_WORK ORDER:_
The data must be given again exactly as written, with all images omitted.

_DATA FOR ANALYSIS:_
↓↓↓

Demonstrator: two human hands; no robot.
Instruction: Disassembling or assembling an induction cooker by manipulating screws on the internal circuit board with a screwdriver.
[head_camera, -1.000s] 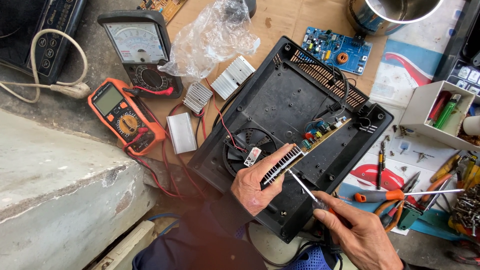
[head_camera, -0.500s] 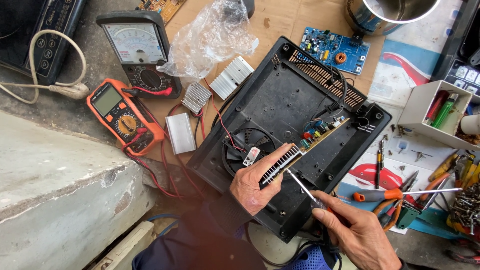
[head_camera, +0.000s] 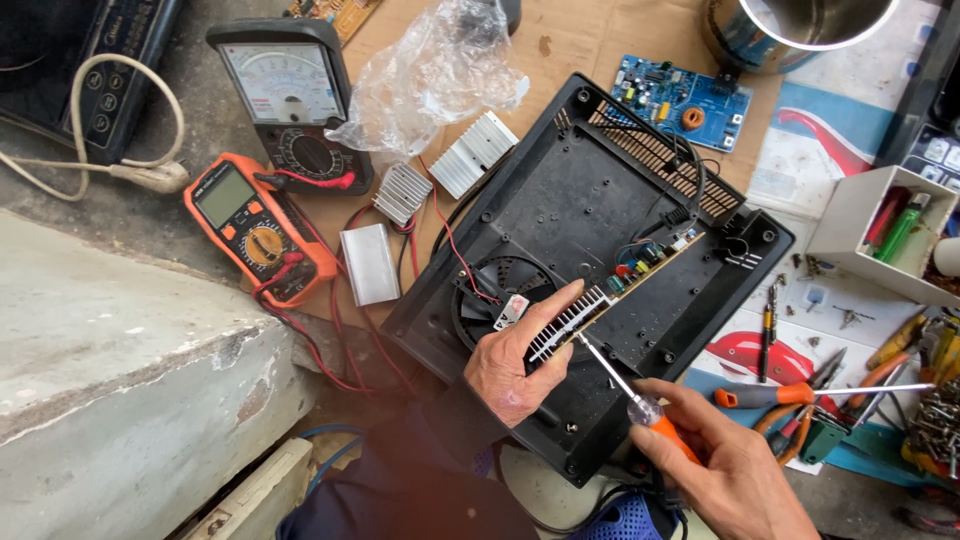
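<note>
On black casing, ribbed heatsink (metal), screwdriver

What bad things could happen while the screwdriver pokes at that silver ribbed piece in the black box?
The orange-handled screwdriver in the right hand has its tip at the silver finned heat sink, right beside the left hand's fingers; a slip might jab them. The tip could also skid onto the upright circuit board with small coloured parts and scratch it. The thin red wire by the round fan opening might get snagged.
</note>
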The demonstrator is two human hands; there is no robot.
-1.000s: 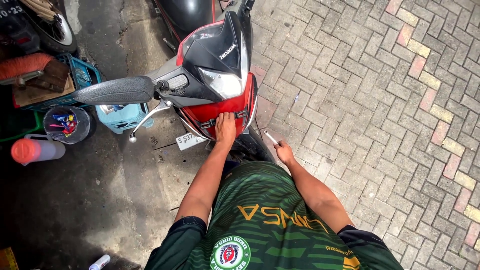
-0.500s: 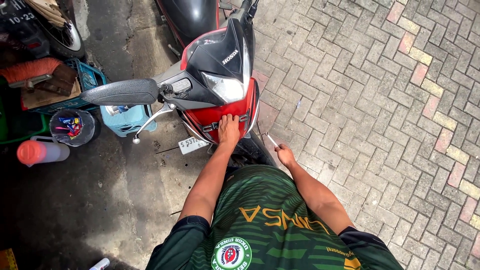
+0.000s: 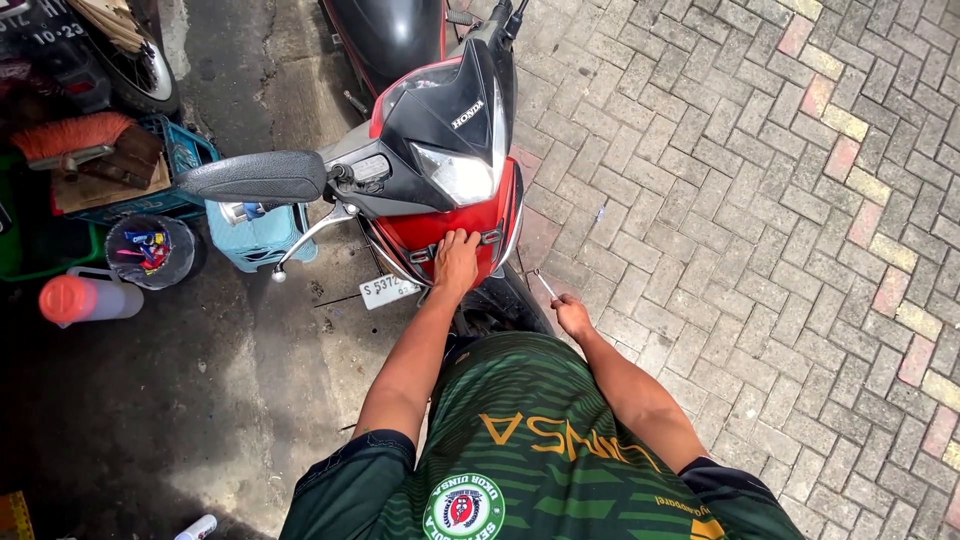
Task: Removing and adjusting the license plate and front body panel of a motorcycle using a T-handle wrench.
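Little has shifted since a moment ago: both arms stay stretched out, and the view has barely drifted. Nearest, the right hand [image 3: 572,316] is clenched around a thin metal tool [image 3: 545,286], hovering beside the front wheel [image 3: 500,305] over the brick paving [image 3: 760,250]. Just ahead, the left hand [image 3: 457,262] lies flat, fingers released, pressed against the red front panel [image 3: 440,235] of the motorbike [image 3: 440,150]. Further out, the handlebar grip [image 3: 255,176] juts left; beyond it sit a blue crate [image 3: 185,150] and a round container [image 3: 150,250].
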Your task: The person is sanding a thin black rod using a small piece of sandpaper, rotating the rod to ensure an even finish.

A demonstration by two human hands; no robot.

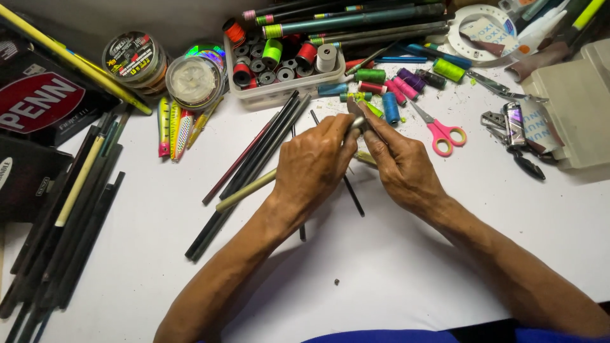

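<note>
Head view of a white worktable (394, 267). Your left hand (311, 162) and right hand (397, 162) meet at the centre of the table, both closed around one small grey, rounded piece (358, 123) that shows only between the thumbs; what it is cannot be told, since the fingers cover most of it. A yellowish-green rod (244, 190) runs out from under your left palm toward the lower left and appears to be held by that hand, though the contact itself is hidden. The step in hand looks like fitting or working the small piece at the rod's end, with the left hand steadying and the right fingertips doing the fine work. The next move, judged from this pose, calls for a firm left-hand hold and small, controlled pressure from the right thumb, keeping piece and rod in line. Loose dark rods (254, 159) lie just left of your hands; pink-handled scissors (441, 134) and coloured thread spools (391, 95) lie just beyond them, and a clear tray of spools (279, 95) sits farther back.
</note>
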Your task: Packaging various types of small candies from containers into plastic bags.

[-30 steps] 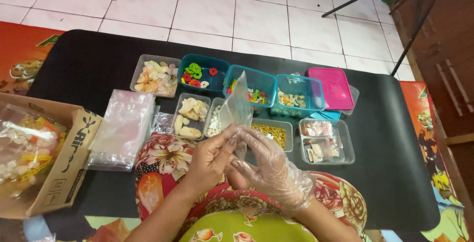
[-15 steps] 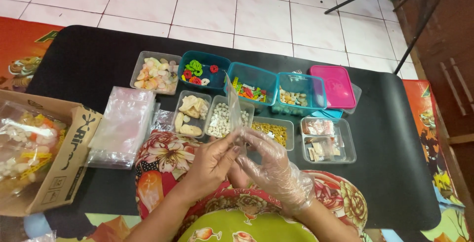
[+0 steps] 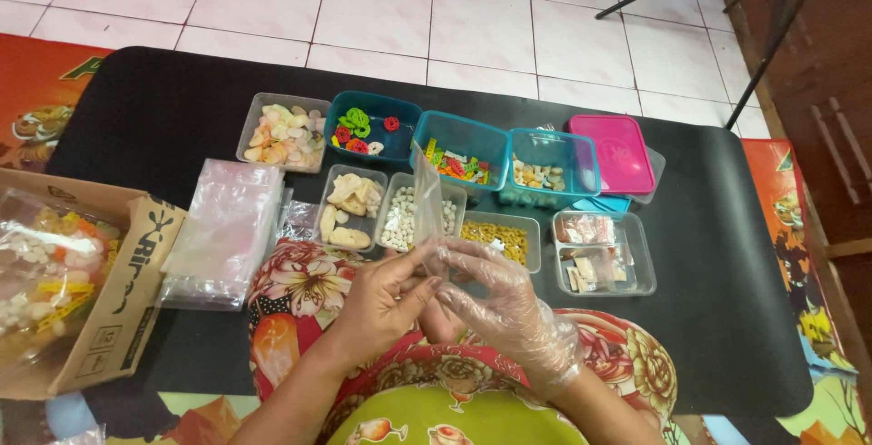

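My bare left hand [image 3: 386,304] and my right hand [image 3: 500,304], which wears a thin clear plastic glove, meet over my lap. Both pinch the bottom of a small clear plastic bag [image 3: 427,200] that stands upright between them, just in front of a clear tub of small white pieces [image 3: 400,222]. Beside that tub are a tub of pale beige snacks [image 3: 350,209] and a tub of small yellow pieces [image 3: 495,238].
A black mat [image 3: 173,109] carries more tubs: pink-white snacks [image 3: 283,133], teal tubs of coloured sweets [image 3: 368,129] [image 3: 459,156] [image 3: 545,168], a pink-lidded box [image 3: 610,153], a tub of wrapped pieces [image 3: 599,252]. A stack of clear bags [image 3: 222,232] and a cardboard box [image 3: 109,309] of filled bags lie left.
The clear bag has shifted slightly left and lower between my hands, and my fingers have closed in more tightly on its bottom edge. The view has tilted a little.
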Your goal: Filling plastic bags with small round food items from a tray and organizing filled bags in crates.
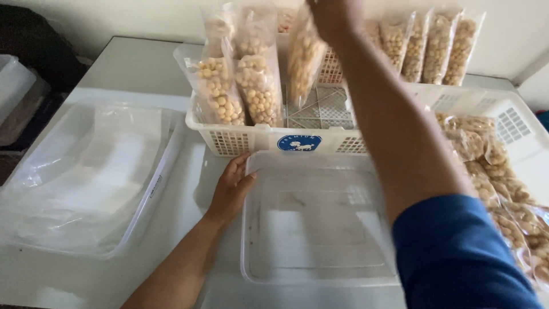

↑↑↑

_ANSWER FOR THIS EXERCISE:_
Demonstrator: two human hands; no robot.
Instruction: Disassembling or assembling an induction cooker by manipulating screws on the internal circuit board with a screwdriver.
[head_camera, -1.000s] 
[head_camera, -0.500s] 
[head_camera, +0.000s] 
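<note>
On black casing, ribbed heatsink (metal), screwdriver

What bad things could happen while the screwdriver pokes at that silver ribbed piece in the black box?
The orange-handled screwdriver in the right hand has its tip at the silver finned heat sink, right beside the left hand's fingers; a slip might jab them. The tip could also skid onto the upright circuit board with small coloured parts and scratch it. The thin red wire by the round fan opening might get snagged.
</note>
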The demonstrator is two human hands; there is no robot.
-1.000s: 
-0.500s: 
+0.000s: 
Task: Removing and adjusting the license plate and front body panel of a motorcycle using a T-handle wrench.
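Little has shifted since a moment ago: both arms stay stretched out, and the view has barely drifted. Nearest, the right hand [image 3: 572,316] is clenched around a thin metal tool [image 3: 545,286], hovering beside the front wheel [image 3: 500,305] over the brick paving [image 3: 760,250]. Just ahead, the left hand [image 3: 457,262] lies flat, fingers released, pressed against the red front panel [image 3: 440,235] of the motorbike [image 3: 440,150]. Further out, the handlebar grip [image 3: 255,176] juts left; beyond it sit a blue crate [image 3: 185,150] and a round container [image 3: 150,250].
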Your task: The person is sanding a thin black rod using a small piece of sandpaper, rotating the rod to ensure an even finish.

A demonstration by two human hands; no robot.


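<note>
Head view of a white worktable (394, 267). Your left hand (311, 162) and right hand (397, 162) meet at the centre of the table, both closed around one small grey, rounded piece (358, 123) that shows only between the thumbs; what it is cannot be told, since the fingers cover most of it. A yellowish-green rod (244, 190) runs out from under your left palm toward the lower left and appears to be held by that hand, though the contact itself is hidden. The step in hand looks like fitting or working the small piece at the rod's end, with the left hand steadying and the right fingertips doing the fine work. The next move, judged from this pose, calls for a firm left-hand hold and small, controlled pressure from the right thumb, keeping piece and rod in line. Loose dark rods (254, 159) lie just left of your hands; pink-handled scissors (441, 134) and coloured thread spools (391, 95) lie just beyond them, and a clear tray of spools (279, 95) sits farther back.
</note>
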Your task: Packaging various types of small candies from containers into plastic bags.

[-30 steps] 
[-15 steps] 
[+0 steps] 

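My bare left hand [image 3: 386,304] and my right hand [image 3: 500,304], which wears a thin clear plastic glove, meet over my lap. Both pinch the bottom of a small clear plastic bag [image 3: 427,200] that stands upright between them, just in front of a clear tub of small white pieces [image 3: 400,222]. Beside that tub are a tub of pale beige snacks [image 3: 350,209] and a tub of small yellow pieces [image 3: 495,238].
A black mat [image 3: 173,109] carries more tubs: pink-white snacks [image 3: 283,133], teal tubs of coloured sweets [image 3: 368,129] [image 3: 459,156] [image 3: 545,168], a pink-lidded box [image 3: 610,153], a tub of wrapped pieces [image 3: 599,252]. A stack of clear bags [image 3: 222,232] and a cardboard box [image 3: 109,309] of filled bags lie left.
The clear bag has shifted slightly left and lower between my hands, and my fingers have closed in more tightly on its bottom edge. The view has tilted a little.
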Your goal: Filling plastic bags with small round food items from a tray and organizing filled bags in crates.

Nothing further is required for this answer.